• Task directions
Look below for the line that has "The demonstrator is". Set down the lines from there through the line that has "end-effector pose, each", exactly as written.

Material provided below:

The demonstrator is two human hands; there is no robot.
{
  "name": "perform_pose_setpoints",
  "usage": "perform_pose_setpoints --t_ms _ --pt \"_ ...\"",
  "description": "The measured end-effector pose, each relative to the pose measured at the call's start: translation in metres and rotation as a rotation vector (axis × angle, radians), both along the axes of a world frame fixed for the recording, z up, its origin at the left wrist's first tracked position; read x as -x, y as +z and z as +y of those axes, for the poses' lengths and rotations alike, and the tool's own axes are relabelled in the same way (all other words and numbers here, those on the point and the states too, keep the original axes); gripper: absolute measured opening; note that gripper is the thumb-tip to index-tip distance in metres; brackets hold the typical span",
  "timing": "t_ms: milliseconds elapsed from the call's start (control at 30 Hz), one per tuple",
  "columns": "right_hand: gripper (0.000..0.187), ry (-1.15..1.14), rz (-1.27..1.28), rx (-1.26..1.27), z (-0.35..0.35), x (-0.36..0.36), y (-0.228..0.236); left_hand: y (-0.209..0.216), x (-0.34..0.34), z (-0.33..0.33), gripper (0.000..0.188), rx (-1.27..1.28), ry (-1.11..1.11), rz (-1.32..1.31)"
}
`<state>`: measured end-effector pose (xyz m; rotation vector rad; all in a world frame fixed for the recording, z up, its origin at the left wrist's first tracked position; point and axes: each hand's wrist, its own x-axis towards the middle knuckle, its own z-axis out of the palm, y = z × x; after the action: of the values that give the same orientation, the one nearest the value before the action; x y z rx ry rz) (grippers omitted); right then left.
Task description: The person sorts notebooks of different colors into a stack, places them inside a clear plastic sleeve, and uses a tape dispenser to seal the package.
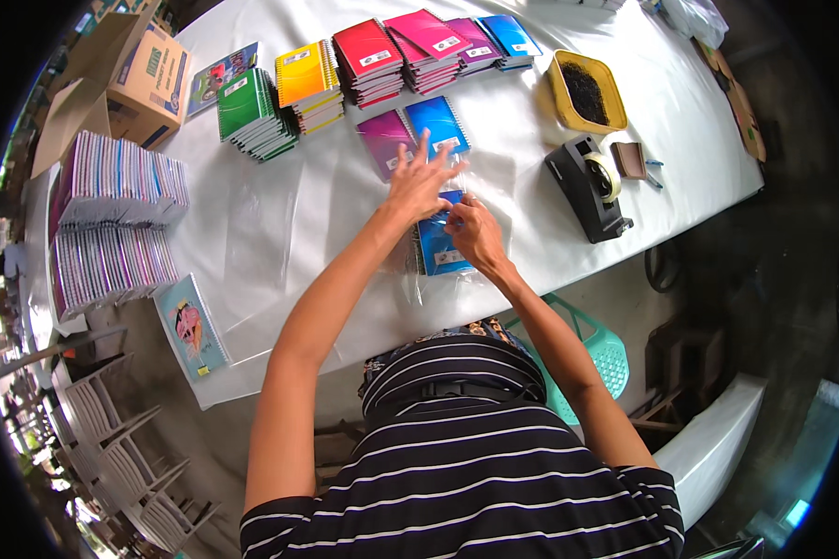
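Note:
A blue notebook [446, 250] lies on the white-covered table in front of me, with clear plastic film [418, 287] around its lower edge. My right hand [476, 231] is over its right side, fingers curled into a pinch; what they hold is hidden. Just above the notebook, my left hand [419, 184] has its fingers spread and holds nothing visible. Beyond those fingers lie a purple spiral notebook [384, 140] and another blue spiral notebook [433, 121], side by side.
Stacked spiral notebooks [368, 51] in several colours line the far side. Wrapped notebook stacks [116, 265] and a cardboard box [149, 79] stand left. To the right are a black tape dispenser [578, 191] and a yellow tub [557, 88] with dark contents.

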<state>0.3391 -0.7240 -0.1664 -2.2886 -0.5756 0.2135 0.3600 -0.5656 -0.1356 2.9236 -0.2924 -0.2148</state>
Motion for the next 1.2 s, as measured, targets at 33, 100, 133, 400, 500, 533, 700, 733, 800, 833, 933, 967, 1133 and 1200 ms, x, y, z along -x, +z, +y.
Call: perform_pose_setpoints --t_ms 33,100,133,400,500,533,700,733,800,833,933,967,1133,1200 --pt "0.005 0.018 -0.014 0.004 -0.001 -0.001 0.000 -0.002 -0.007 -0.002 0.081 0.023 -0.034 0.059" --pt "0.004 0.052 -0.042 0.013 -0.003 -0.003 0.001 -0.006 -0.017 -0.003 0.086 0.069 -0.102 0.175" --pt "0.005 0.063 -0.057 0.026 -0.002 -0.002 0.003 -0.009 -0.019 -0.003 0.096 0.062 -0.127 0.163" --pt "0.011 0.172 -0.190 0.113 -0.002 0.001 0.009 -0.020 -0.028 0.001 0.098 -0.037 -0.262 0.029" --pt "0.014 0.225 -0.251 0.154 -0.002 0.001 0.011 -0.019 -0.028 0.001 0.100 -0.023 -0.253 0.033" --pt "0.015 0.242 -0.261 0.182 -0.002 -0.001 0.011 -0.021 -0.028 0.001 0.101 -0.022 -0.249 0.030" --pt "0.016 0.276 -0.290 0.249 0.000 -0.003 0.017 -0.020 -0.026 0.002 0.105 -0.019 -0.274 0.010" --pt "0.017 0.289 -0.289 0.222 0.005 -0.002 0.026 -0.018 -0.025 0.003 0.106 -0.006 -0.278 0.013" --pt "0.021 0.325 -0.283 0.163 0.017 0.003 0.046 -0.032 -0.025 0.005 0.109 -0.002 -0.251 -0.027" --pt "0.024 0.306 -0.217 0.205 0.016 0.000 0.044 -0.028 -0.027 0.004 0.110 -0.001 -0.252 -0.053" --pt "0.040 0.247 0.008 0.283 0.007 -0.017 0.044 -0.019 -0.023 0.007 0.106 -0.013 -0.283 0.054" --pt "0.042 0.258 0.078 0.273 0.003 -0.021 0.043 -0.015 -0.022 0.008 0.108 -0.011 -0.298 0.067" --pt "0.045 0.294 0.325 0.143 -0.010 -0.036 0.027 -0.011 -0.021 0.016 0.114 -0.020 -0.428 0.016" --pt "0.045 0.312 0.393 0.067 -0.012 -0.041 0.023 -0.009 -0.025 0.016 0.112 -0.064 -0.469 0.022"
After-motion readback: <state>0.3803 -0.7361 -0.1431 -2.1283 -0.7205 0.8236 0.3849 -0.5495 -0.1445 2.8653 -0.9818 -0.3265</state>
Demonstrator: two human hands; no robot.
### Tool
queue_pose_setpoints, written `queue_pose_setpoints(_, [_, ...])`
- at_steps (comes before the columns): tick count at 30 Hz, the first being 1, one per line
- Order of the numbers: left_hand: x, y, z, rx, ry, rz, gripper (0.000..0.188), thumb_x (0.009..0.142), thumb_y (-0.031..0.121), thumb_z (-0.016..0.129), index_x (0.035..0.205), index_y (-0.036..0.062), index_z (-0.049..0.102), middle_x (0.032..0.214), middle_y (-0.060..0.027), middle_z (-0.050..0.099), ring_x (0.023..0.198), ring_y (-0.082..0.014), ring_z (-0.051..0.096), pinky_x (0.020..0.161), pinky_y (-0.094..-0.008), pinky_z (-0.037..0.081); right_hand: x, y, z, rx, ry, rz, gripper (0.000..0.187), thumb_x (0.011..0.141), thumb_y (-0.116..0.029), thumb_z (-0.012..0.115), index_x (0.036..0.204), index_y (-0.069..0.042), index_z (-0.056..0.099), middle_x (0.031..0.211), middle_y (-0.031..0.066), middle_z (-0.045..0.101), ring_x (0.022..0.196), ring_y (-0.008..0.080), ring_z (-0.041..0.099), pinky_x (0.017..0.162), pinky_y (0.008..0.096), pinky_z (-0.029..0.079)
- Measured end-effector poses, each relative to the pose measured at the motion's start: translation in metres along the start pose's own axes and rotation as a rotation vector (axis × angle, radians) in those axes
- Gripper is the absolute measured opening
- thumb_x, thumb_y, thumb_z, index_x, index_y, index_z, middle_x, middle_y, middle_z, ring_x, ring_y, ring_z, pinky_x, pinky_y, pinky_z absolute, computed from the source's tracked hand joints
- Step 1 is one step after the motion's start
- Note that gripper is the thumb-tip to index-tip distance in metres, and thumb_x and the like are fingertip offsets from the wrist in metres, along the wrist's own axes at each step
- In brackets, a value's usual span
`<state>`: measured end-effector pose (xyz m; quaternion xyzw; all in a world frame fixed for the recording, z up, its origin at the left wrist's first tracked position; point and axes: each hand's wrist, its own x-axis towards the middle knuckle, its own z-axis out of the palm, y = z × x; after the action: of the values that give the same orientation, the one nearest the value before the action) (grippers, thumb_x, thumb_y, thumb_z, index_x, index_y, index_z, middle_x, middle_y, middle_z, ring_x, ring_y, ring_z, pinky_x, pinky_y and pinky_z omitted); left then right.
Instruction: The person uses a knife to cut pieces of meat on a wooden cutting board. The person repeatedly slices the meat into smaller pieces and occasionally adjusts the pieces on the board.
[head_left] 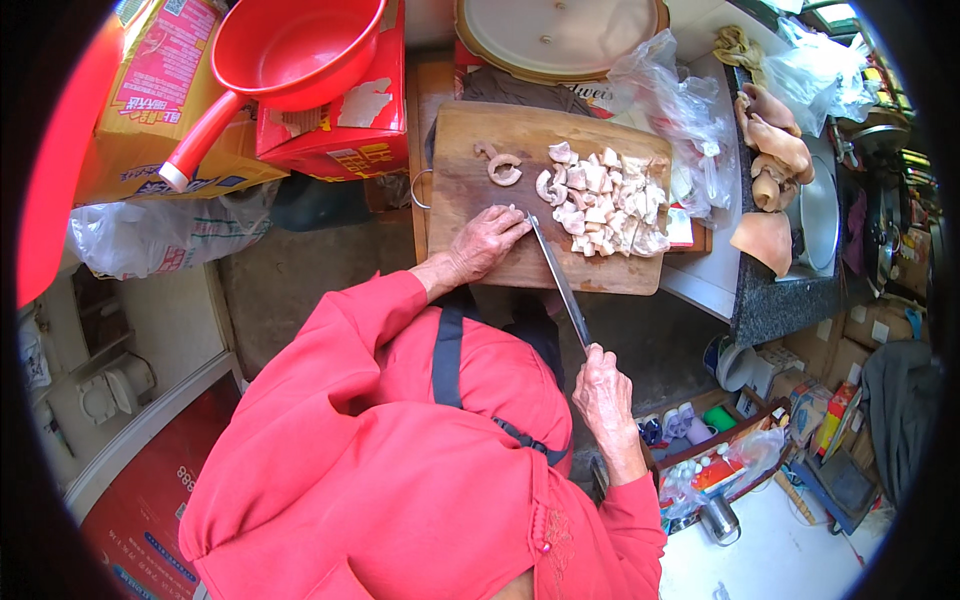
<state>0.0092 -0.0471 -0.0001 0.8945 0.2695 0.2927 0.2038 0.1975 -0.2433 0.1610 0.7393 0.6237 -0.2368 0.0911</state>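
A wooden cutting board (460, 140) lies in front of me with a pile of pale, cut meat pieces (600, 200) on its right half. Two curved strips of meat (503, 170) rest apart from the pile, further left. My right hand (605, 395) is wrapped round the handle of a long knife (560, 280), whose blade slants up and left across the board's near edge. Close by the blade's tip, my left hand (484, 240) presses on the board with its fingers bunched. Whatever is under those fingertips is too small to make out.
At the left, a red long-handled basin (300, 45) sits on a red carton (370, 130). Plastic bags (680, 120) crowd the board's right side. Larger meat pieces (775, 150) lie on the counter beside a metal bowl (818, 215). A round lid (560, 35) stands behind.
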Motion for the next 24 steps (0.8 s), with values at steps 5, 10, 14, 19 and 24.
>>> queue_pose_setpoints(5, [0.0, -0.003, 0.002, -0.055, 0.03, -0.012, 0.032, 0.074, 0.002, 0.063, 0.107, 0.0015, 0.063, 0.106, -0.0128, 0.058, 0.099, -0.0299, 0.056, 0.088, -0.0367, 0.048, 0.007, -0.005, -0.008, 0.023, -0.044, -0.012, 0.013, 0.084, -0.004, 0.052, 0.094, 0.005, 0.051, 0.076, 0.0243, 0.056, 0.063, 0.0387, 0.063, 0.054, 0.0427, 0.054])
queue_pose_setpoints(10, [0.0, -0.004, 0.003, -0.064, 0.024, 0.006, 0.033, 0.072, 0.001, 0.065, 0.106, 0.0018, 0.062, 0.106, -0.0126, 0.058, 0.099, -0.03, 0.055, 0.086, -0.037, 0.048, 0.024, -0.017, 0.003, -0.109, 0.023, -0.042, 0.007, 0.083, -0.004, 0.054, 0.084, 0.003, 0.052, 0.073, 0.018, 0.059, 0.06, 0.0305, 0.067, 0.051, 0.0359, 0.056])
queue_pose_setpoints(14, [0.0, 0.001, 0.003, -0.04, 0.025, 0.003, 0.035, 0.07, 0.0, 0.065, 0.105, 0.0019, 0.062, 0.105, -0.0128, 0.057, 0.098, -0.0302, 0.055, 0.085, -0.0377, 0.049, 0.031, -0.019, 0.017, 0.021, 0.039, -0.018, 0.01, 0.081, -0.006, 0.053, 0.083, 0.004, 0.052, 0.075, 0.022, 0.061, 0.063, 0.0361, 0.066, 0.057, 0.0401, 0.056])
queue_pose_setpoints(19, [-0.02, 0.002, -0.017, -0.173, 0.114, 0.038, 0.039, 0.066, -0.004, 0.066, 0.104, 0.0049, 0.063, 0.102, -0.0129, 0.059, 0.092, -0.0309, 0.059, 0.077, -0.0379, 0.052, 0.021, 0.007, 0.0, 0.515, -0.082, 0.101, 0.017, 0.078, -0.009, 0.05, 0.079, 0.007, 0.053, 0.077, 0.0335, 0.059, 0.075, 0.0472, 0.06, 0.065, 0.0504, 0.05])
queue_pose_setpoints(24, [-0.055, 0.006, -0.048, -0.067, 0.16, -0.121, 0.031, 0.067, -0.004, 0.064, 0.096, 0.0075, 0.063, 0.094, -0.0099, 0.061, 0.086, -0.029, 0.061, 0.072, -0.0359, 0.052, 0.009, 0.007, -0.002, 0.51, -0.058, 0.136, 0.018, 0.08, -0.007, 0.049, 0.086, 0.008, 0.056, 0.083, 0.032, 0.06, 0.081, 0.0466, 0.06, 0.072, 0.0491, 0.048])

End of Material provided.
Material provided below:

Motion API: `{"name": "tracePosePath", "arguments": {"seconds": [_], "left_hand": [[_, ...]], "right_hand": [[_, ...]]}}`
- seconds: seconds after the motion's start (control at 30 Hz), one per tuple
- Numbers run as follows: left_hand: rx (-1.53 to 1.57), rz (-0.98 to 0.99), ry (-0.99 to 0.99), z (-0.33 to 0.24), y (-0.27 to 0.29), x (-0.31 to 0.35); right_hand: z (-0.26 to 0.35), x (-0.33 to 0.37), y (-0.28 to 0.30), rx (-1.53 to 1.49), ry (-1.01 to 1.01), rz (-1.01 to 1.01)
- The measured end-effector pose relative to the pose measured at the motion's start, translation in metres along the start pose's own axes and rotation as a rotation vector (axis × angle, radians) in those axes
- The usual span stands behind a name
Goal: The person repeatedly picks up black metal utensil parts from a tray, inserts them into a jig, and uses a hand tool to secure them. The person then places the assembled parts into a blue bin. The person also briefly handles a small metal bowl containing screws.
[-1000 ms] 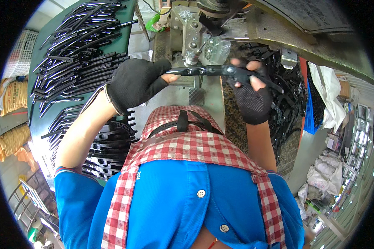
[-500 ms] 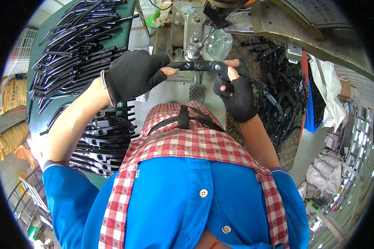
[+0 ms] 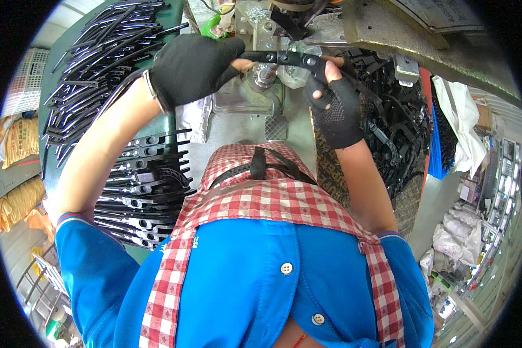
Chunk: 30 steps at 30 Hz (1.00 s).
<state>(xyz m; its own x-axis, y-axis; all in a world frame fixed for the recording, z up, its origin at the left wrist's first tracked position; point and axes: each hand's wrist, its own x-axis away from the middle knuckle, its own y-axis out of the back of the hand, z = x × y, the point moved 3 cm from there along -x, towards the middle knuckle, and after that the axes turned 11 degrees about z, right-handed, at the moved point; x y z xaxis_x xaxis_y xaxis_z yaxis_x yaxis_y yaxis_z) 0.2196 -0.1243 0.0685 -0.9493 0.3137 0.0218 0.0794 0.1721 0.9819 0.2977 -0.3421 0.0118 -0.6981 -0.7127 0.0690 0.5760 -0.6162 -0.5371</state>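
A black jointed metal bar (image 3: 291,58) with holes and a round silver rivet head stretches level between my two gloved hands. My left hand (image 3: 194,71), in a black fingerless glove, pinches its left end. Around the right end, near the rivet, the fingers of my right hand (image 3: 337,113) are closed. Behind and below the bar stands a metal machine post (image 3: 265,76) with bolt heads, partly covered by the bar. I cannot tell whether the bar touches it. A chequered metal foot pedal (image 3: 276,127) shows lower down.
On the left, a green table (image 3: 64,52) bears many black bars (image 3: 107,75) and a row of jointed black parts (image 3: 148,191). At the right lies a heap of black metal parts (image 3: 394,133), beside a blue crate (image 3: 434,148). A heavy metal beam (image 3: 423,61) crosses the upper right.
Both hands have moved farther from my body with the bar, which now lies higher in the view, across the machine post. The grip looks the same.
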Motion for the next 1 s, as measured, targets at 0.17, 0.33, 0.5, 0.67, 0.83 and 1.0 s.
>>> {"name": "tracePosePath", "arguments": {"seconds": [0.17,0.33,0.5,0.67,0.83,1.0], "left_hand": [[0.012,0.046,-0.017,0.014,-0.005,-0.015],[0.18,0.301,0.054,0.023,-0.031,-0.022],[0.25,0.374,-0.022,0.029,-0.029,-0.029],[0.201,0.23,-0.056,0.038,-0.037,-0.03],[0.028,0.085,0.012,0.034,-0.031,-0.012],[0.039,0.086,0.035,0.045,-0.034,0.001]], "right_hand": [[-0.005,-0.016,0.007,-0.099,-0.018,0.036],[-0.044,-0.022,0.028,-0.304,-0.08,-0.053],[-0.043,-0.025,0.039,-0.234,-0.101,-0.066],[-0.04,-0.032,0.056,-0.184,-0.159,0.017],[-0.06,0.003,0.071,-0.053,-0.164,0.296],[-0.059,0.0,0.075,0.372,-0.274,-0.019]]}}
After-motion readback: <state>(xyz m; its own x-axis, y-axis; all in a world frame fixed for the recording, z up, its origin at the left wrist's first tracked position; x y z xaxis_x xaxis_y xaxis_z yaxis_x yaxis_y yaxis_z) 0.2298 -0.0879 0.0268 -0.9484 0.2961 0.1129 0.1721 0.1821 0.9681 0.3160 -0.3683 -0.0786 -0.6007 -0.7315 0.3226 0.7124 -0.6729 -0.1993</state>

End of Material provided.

• Response to the task
The demonstrator is two human hands; there is no robot.
{
  "name": "perform_pose_setpoints",
  "usage": "perform_pose_setpoints --t_ms _ --pt \"_ ...\"",
  "description": "The measured end-effector pose, each relative to the pose measured at the call's start: translation in metres and rotation as a rotation vector (axis × angle, radians), both along the axes of a world frame fixed for the recording, z up, its origin at the left wrist's first tracked position; read x as -x, y as +z and z as +y of those axes, for the poses' lengths and rotations alike, and the tool's own axes are relabelled in the same way (all other words and numbers here, those on the point and the states too, keep the original axes); gripper: absolute measured opening; note that gripper is the thumb-tip to index-tip distance in metres; brackets hold the typical span",

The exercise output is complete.